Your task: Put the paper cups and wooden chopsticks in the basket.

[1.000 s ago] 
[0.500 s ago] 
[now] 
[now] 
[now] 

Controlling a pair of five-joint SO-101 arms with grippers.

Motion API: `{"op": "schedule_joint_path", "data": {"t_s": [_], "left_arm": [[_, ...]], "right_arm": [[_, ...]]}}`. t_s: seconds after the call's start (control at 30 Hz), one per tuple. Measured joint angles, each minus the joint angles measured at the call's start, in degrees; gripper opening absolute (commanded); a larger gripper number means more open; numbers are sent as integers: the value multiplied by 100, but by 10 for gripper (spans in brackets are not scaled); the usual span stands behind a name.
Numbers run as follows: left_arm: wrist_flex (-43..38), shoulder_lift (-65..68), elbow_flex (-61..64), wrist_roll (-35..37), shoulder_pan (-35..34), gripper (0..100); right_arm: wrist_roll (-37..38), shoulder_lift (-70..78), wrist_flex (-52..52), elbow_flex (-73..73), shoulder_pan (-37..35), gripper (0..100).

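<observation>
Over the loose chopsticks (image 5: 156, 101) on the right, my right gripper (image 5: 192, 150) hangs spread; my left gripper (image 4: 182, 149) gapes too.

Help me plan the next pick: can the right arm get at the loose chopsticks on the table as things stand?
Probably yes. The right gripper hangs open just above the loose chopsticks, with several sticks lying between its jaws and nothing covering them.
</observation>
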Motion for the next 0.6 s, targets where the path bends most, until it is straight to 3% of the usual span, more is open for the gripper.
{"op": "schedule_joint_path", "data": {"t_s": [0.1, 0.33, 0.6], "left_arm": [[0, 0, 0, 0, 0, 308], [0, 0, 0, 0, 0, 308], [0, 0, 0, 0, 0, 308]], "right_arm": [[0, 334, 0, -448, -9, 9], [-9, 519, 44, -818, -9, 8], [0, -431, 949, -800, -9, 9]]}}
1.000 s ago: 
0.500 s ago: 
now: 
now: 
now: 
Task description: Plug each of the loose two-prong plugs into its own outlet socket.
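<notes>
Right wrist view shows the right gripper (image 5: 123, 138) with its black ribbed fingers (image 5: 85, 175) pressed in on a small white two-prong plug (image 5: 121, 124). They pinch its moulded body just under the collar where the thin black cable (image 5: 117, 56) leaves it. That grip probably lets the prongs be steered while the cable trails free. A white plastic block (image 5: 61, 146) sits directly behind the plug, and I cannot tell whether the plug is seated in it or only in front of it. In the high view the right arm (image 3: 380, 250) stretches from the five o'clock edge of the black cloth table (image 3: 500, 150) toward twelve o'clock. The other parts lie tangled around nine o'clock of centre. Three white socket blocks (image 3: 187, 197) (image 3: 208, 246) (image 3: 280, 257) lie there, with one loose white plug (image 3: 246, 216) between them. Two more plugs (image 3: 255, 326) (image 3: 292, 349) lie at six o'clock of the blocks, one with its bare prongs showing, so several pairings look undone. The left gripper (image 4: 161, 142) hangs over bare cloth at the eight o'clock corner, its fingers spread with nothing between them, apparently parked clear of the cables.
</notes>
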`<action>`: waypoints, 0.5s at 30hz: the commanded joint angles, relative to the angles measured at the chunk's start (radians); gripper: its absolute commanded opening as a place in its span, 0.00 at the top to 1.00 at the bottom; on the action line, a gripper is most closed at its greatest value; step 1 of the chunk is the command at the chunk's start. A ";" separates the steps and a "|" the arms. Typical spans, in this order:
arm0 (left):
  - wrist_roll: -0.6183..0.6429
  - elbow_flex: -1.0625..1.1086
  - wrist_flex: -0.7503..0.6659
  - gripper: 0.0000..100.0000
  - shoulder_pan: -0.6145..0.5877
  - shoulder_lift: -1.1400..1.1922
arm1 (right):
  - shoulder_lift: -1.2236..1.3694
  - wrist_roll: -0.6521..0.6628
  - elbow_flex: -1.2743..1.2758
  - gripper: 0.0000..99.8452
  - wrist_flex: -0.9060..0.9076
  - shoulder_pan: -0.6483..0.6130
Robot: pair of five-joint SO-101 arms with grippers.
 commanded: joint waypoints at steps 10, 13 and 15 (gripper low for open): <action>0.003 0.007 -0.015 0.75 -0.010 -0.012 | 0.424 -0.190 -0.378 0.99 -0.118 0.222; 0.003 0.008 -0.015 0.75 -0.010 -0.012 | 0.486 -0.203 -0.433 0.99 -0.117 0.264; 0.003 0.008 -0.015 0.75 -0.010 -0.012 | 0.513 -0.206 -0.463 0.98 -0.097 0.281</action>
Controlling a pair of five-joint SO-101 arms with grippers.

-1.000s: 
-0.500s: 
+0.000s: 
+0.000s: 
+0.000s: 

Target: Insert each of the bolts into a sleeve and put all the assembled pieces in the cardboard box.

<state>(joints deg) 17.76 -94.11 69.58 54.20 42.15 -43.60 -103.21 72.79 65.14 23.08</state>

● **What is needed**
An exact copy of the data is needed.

● **Solution to the exercise**
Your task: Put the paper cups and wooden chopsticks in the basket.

[1.000 s ago] 
[0.500 s ago] 
[now] 
[now] 
[now] 

Controlling a pair of five-joint SO-101 arms with grippers.

Motion API: `{"op": "schedule_joint_path", "data": {"t_s": [_], "left_arm": [[_, ...]], "right_arm": [[_, ...]]}}`. t_s: seconds after the call's start (control at 30 Hz), one per tuple. Measured joint angles, each minus the joint angles measured at the call's start, in degrees; gripper opening absolute (commanded); a larger gripper number means more open; numbers are sent as integers: the value multiplied by 100, but by 10 for gripper (spans in brackets are not scaled); the usual span stands behind a name.
Numbers run as follows: left_arm: wrist_flex (-43..38), shoulder_lift (-65..68), elbow_flex (-61..64), wrist_roll (-35..37), shoulder_pan (-35..34), gripper (0..100); right_arm: wrist_roll (-37..38), shoulder_lift (-70..78), wrist_flex (-52..52), elbow_flex (-73..73), shoulder_pan (-37..35), gripper (0..100).

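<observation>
Over the loose chopsticks (image 5: 156, 101) on the right, my right gripper (image 5: 192, 150) hangs spread; my left gripper (image 4: 182, 149) gapes too.

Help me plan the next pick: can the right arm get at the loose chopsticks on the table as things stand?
Probably yes. The right gripper hangs open just above the loose chopsticks, with several sticks lying between its jaws and nothing covering them.
</observation>
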Motion for the next 0.6 s, targets where the path bends most, until it is straight to 3% of the usual span, more is open for the gripper.
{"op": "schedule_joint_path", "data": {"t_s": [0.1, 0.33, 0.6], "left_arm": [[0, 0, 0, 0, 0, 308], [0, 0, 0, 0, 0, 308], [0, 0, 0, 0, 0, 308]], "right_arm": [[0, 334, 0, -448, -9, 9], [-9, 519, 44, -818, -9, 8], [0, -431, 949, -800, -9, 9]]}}
1.000 s ago: 
0.500 s ago: 
now: 
now: 
now: 
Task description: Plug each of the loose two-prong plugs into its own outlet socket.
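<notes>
Right wrist view shows the right gripper (image 5: 123, 138) with its black ribbed fingers (image 5: 85, 175) pressed in on a small white two-prong plug (image 5: 121, 124). They pinch its moulded body just under the collar where the thin black cable (image 5: 117, 56) leaves it. That grip probably lets the prongs be steered while the cable trails free. A white plastic block (image 5: 61, 146) sits directly behind the plug, and I cannot tell whether the plug is seated in it or only in front of it. In the high view the right arm (image 3: 380, 250) stretches from the five o'clock edge of the black cloth table (image 3: 500, 150) toward twelve o'clock. The other parts lie tangled around nine o'clock of centre. Three white socket blocks (image 3: 187, 197) (image 3: 208, 246) (image 3: 280, 257) lie there, with one loose white plug (image 3: 246, 216) between them. Two more plugs (image 3: 255, 326) (image 3: 292, 349) lie at six o'clock of the blocks, one with its bare prongs showing, so several pairings look undone. The left gripper (image 4: 161, 142) hangs over bare cloth at the eight o'clock corner, its fingers spread with nothing between them, apparently parked clear of the cables.
</notes>
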`<action>`: waypoints, 0.5s at 30hz: the commanded joint angles, relative to the angles measured at the chunk's start (radians); gripper: its absolute commanded opening as a place in its span, 0.00 at the top to 1.00 at the bottom; on the action line, a gripper is most closed at its greatest value; step 1 of the chunk is the command at the chunk's start. A ";" separates the steps and a "|" the arms. Typical spans, in this order:
arm0 (left):
  - wrist_roll: -0.6183..0.6429
  - elbow_flex: -1.0625..1.1086
  - wrist_flex: -0.7503..0.6659
  - gripper: 0.0000..100.0000
  - shoulder_pan: -0.6145..0.5877
  - shoulder_lift: -1.1400..1.1922
arm1 (right):
  - shoulder_lift: -1.2236..1.3694
  - wrist_roll: -0.6521..0.6628
  - elbow_flex: -1.2743..1.2758
  - gripper: 0.0000..99.8452
  - wrist_flex: -0.9060..0.9076
  - shoulder_pan: -0.6483..0.6130
Robot: pair of five-joint SO-101 arms with grippers.
 commanded: joint waypoints at steps 10, 13 and 15 (gripper low for open): <action>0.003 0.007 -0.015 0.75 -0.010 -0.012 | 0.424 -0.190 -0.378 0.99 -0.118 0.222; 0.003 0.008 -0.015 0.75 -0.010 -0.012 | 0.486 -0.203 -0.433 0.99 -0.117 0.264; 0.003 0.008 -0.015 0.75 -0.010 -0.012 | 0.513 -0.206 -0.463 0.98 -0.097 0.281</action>
Controlling a pair of five-joint SO-101 arms with grippers.

-1.000s: 
-0.500s: 
+0.000s: 
+0.000s: 
+0.000s: 

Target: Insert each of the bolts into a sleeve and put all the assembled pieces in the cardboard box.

<state>(joints deg) 17.76 -94.11 69.58 54.20 42.15 -43.60 -103.21 72.79 65.14 23.08</state>

Nothing more will be written for this answer.